News: Fast Learners

The hungry are right here, and not always by choice

Feb 26, 2003 at 2:06 pm
 
Jymi Bolden


Todd Forman and students fasted in order to experience hunger.



When the American dream is reduced to merely making it paycheck to paycheck, the picture of hunger is not a kid living in a shack in a Third World country. He's the kid next door.

"Last year's food bank donors are now this year's food bank clients," says Lisa Hamler-Podolski, executive director of the Ohio Association of Second Harvest Foodbanks. "This is a new phenomenon for us."

Lining up at soup kitchens — something not often seen since the Great Depression — is happening again, she says.

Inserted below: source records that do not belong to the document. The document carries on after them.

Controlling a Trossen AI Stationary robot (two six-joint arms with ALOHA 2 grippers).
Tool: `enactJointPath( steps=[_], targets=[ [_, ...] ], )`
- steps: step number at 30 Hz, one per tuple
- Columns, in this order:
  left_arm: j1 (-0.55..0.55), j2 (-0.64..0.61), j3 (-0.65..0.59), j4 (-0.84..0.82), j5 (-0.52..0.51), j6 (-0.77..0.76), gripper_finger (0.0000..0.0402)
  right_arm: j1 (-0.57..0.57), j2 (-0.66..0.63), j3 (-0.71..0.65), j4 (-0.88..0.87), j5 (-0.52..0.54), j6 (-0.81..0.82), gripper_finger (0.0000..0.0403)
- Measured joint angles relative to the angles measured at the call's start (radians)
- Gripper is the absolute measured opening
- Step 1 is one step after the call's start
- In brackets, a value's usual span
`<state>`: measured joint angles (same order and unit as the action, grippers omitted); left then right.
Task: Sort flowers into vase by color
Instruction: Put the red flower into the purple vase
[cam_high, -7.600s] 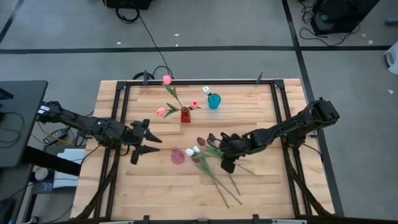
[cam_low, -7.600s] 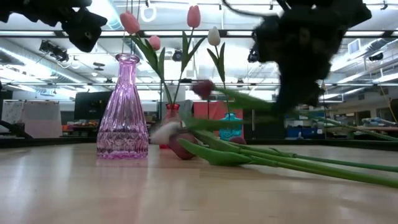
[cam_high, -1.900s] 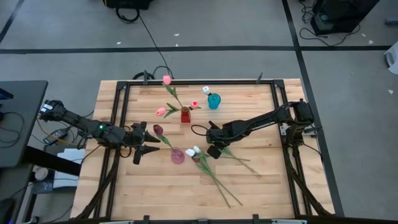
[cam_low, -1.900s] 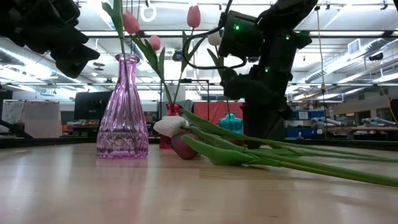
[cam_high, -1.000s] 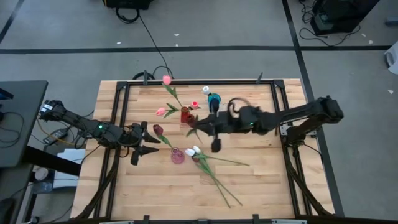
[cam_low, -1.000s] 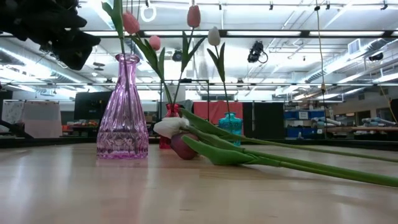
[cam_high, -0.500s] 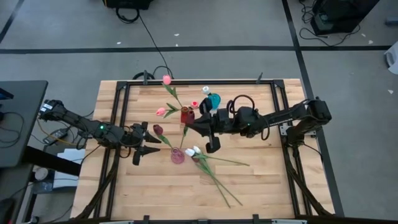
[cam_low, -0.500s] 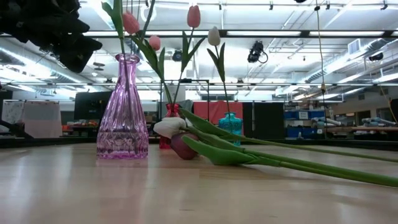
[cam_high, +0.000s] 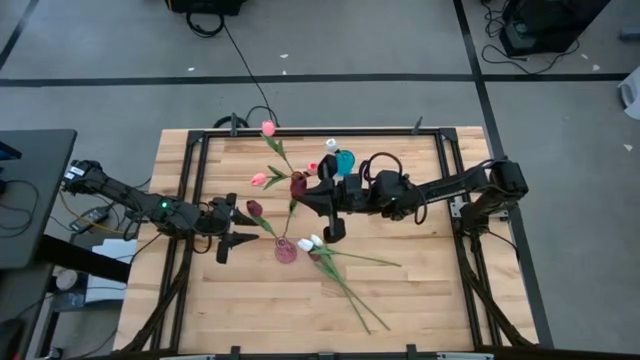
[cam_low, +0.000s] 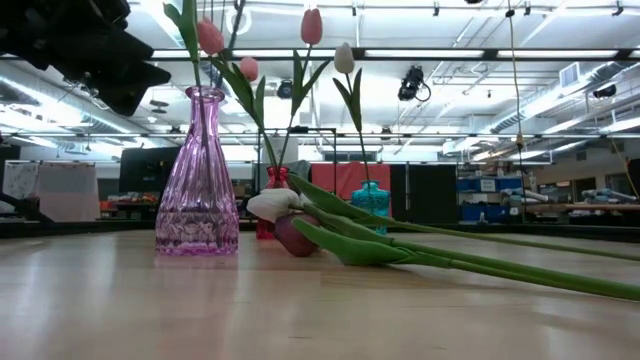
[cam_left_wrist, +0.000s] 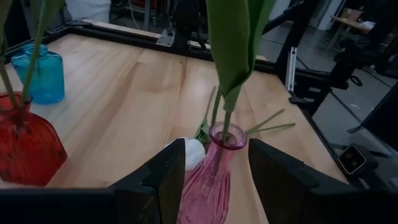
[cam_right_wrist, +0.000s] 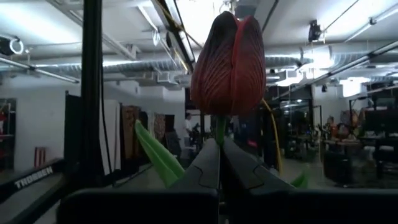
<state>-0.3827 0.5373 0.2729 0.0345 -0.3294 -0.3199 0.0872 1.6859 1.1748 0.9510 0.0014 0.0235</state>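
My right gripper (cam_high: 322, 195) is over the middle of the table (cam_high: 420, 290), just beside the red vase (cam_left_wrist: 25, 146), and its fingers (cam_right_wrist: 211, 168) are pressed together on the stem of a dark maroon tulip (cam_right_wrist: 231, 59), whose head stands upright above the fingertips in the right wrist view. In the high view that head sits at about the red vase's position; I cannot tell whether the stem has entered the vase. My left gripper (cam_high: 234, 222) is at the left of centre, near the pink vase (cam_high: 286, 250), with its fingers (cam_left_wrist: 168, 174) spread apart on either side of that vase's neck in the left wrist view. A second maroon tulip (cam_high: 254, 208) stands in the pink vase, its stem and leaf rising out of the mouth and its head leaning toward my left gripper. Pink tulips (cam_high: 268, 128) stand in the red vase. A white tulip (cam_high: 331, 145) stands in the blue vase (cam_high: 344, 161). Loose flowers (cam_high: 340, 270) lie on the table beside the pink vase, white heads touching or nearly touching its base, stems running toward the near edge.
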Motion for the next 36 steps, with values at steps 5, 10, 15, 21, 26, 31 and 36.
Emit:
enactJointPath(
  steps=[5,10,15,21,26,31,36],
  targets=[
    [0.001,0.0,0.0,-0.003,-0.014,0.0,0.0181,-0.013,0.054,0.0,0.023,-0.006,0.025,0.0011],
    [0.001,-0.001,0.0,-0.004,-0.013,-0.001,0.0181,-0.017,0.066,0.0,-0.009,-0.025,0.027,0.0011],
    [0.001,-0.001,0.0,-0.012,-0.013,-0.002,0.0181,-0.013,0.038,0.011,-0.009,-0.039,0.011,0.0011],
    [0.001,-0.001,0.0,-0.012,-0.013,-0.002,0.0181,-0.012,0.028,0.065,-0.033,-0.113,0.045,0.0011],
    [0.001,0.0,0.0,-0.014,-0.013,-0.003,0.0181,-0.008,0.028,0.069,-0.048,-0.111,0.033,0.0011],
    [0.001,-0.001,0.0,0.007,-0.012,0.0,0.0181,-0.008,0.03,0.069,-0.074,-0.085,0.024,0.0011],
    [0.001,-0.001,0.0,0.005,-0.012,0.003,0.0181,-0.008,0.034,0.069,-0.097,-0.072,0.003,0.0011]
  ],
)
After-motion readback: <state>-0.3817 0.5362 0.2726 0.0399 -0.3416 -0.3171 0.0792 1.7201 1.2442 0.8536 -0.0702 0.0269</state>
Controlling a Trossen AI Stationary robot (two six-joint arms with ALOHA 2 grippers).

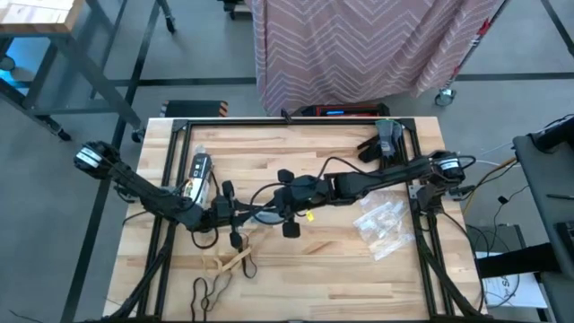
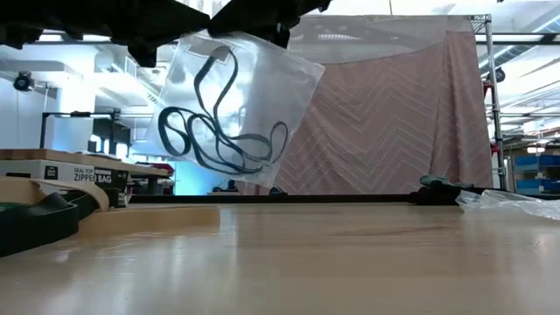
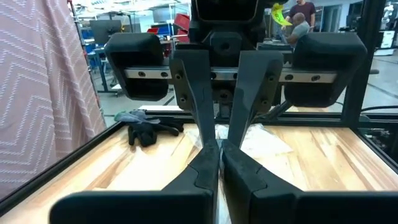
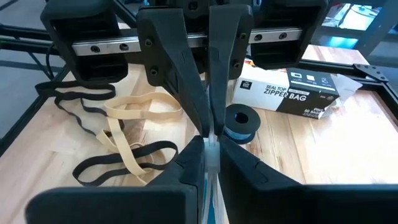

The 12 food banks that serve Ohio's 88 counties are finding it increasingly harder to meet the needs of member charities, according to Hamler-Podolski.

"They're saying they can't even keep their warehouses stocked," she says.

Two-thirds of the food banks' 3,000 member charities are faith-based. Hamler-Podolski scoffs when she hears talk of mobilizing the "compassionate armies," because they've already been mobilized for years. The "armies" are now strapped and in need of reinforcements that don't seem to be coming anytime soon.

"Forty-four percent report that they've had to ration food in the past 12 months or turn people away," she says.

Fined for being hungry
Students at Ursuline Academy in Blue Ash went hungry last weekend — not because they had to, but because they wanted to.

They participated in a 30-hour "famine," fasting and listening to presentations by such groups as the Coalition for a Humane Economy (CHE), Su Casa Hispanic Ministry Center and the Cooperative for Education. The groups were the beneficiaries of student fund raising.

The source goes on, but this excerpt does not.